The Polar spacecraft was launched in February of 1996 to obtain data from both high- and low-altitude perspectives of the active polar regions of space near Earth. In its polar orbit around the Earth, the satellite also passes nearer the equator through the Earth’s trapped radiation, the Van Allen belts.
VISUAL 25 (still): POLAR Spacecraft
Optional Information about POLAR Using the spacecraft, we study particles of the solar wind both high above the poles and at lesser altitudes where energy is transferred from electric fields and electromagnetic waves to electrons that then plunge into the atmosphere to create the aurora. The satellite detects the flow of particles from the Earth’s upper atmosphere into the magnetosphere and particles and energy flow from the magnetotail back into the atmosphere.
VISUAL 26 (still): FAST Spacecraft
The Fast Auroral SnapshoT (FAST) explorer, launched in August of 1996, studies the details of the Earth’s auroral regions. Several ground support “campaigns” coordinated satellite measurements with ground observations of the aurora borealis from locations in Alaska and Sweden.
Optional Information about FAST FAST is in an elliptical polar orbit (400 by 4000 km). The science instruments on board FAST measure the magnetic and electric fields in the upper atmosphere, as well as particles’ mass, charge, and velocity in order to determine their origin. This information allows scientists to learn about the interaction of the solar wind with the Earth’s magnetosphere. Science instruments on the spacecraft were conceived and designed by a team of collaborators from across the country: the Space Sciences Lab on the campus of the University of California at Berkeley, the University of New Hampshire, Lockheed PA (for the TEAMS), UCLA, and Los Alamos.
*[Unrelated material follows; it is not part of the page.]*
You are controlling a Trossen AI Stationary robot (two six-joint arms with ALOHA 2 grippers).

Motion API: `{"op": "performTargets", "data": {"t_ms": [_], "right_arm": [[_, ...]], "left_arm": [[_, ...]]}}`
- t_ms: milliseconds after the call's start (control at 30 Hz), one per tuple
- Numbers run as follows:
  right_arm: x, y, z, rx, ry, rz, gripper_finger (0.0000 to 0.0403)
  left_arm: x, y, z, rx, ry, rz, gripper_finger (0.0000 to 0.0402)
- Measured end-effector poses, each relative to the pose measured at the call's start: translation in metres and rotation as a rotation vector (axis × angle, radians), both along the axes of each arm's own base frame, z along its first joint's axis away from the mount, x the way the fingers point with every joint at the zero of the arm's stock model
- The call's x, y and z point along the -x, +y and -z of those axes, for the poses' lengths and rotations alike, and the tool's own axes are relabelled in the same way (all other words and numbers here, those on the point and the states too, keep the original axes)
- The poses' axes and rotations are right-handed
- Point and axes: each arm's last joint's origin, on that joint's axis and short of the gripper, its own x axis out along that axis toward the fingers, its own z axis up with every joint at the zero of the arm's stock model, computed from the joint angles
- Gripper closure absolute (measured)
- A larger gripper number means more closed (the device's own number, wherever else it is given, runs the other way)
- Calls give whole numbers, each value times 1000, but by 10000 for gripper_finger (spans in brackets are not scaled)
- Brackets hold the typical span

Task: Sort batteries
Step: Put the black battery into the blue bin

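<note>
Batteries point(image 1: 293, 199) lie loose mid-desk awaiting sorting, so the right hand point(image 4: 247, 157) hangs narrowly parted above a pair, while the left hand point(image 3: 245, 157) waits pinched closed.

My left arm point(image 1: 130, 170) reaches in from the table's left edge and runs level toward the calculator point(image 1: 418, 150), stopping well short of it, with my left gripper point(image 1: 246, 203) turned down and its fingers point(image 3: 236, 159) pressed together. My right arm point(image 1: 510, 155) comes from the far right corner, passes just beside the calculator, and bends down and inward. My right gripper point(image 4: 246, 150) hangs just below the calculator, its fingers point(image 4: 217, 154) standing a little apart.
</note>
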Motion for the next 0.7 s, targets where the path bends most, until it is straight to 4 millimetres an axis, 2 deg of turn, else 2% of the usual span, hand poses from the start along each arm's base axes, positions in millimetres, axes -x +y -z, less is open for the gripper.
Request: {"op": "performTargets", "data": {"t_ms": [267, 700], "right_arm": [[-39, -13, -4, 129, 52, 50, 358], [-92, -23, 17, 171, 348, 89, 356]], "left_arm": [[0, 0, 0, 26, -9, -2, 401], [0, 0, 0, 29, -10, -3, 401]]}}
VISUAL 27 (still): IMAGE Spacecraft
The Imager for Magnetopause-to-Aurora Global Exploration (IMAGE) mission is the first satellite mission dedicated to imaging the region of space controlled by the Earth’s magnetic field—the Earth’s magnetosphere and the effects of the solar wind on the Earth’s magnetosphere.
Optional Information about IMAGE IMAGE was launched in March, 2000. In the magnetosphere, invisible to traditional astronomical observing techniques, there are ionized atoms and electrons. IMAGE employs a variety of imaging techniques to “see the invisible” and to produce the first-ever global images of the magnetosphere. The IMAGE mission addresses questions such as:How are particles injected into the magnetosphere on the time scales of substorms and geomagnetic storms? How does the magnetosphere respond to changes in the solar wind?
VISUAL 28 (still): THEMIS Spacecraft
[Fade off images.]
The Time History of Events and Macroscale Interactions during Substorms (THEMIS) spacecraft launched in February of 2007. The mission had 5 identical spacecraft whose orbits lined up once every 4 days. One of THEMIS’s key discoveries overturned a long-standing belief about how and when most of the solar particles penetrate Earth’s magnetic field. We have seen how Earth’s magnetic field acts as a shield against the solar wind particles. However, our magnetic field is a leaky shield and the number of particles breaching this shield depends on the orientation of the sun’s magnetic field. It had been thought that when the sun’s magnetic field is aligned with that of the Earth, the door is shut and that few if any solar particles enter Earth’s magnetic shield. The door was thought to open up when the solar magnetic field direction points opposite to Earth’s field, leading to more solar particles inside the shield.
VISUAL 29 (optional movie): THEMIS Discovery Observations by the THEMIS spacecraft fleet demonstrate that the opposite is true. Twenty times more solar particles cross the Earth’s leaky magnetic shield when the Sun’s magnetic field is aligned with that of the Earth compared to when the two magnetic fields are oppositely directed. NASA has extended the THEMIS mission to the year 2012. In addition, ARTEMIS, a new mission that will take the two outer THEMIS probes into lunar orbits and perform solar wind, magnetotail, and lunar science. [Fade off movie of THEMIS Discovery.]
The most spectacular images of the Sun that we see today come from the SOHO and TRACE spacecraft. You can view many splendid images of the Sun by visiting the Websites of those satellite missions.